Arabidopsis to Rice. Applying Knowledge From a Weed to Enhance Our Understanding of a Crop Species


Arabidopsis to Rice. Applying Knowledge From a Weed to Enhance Our Understanding of a Crop Species

W A Rensink et al. Plant Physiol.


Although Arabidopsis is well established as the premiere model species in plant biology, rice (Oryza sativa) is moving up fast as the second-best model organism. In addition to the availability of large sets of genetic, molecular, and genomic resources, two features make rice attractive as a model species: it represents the taxonomically distinct monocots and is a crop species.
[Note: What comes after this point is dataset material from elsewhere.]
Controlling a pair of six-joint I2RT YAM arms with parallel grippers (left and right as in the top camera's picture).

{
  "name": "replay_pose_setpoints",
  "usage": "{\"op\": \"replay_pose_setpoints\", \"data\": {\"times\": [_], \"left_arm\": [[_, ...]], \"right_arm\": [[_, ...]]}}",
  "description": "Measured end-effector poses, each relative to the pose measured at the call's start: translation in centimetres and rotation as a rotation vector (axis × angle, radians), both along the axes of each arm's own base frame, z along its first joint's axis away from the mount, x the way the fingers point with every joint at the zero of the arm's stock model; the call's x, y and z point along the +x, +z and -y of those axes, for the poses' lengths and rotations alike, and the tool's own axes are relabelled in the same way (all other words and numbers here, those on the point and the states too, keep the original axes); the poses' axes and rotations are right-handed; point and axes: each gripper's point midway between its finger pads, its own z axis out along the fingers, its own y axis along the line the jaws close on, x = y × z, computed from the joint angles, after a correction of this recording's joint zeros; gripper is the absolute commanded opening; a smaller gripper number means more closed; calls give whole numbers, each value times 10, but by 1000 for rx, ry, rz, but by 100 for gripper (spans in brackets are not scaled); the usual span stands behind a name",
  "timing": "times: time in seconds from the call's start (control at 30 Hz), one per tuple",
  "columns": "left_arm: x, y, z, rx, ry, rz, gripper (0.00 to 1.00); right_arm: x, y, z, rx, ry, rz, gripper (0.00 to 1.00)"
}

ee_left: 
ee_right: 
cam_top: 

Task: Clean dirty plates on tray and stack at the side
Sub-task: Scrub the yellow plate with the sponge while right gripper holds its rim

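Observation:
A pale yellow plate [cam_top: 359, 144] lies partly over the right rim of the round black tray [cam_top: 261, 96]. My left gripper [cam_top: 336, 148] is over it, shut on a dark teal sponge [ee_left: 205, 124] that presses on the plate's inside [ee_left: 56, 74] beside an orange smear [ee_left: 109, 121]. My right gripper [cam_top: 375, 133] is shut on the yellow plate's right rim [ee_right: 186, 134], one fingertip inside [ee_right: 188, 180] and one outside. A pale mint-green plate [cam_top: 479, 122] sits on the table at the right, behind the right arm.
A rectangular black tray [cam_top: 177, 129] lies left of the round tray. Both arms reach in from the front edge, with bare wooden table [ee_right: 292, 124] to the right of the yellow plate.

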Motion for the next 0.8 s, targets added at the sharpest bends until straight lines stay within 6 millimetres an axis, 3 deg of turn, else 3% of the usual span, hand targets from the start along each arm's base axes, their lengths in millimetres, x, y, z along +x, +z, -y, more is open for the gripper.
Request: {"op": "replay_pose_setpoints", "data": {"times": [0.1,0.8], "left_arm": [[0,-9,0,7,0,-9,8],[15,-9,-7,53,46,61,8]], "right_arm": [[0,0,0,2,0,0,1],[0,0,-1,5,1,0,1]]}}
Plant structural genomics was pioneered on a genome-scale in Arabidopsis and the lessons learned from these efforts were not lost on rice. Indeed, the sequence and annotation of the rice genome has been greatly accelerated by method improvements made in Arabidopsis. For example, the value of full-length cDNA clones and deep expressed sequence tag resources, obtained in Arabidopsis primarily after release of the complete genome, has been recognized by the rice genomics community. For rice >250,000 expressed sequence tags and 28,000 full-length cDNA sequences are available prior to the completion of the genome sequence. With respect to tools for Arabidopsis functional genomics, deep sequence-tagged lines, inexpensive spotted oligonucleotide arrays, and a near-complete whole genome Affymetrix array are publicly available. The development of similar functional genomics resources for rice is in progress that for the most part has been more streamlined based on lessons learned from Arabidopsis. Genomic resource development has been essential to set the stage for hypothesis-driven research, and Arabidopsis continues to provide paradigms for testing in rice to assess function across taxonomic divisions and in a crop species.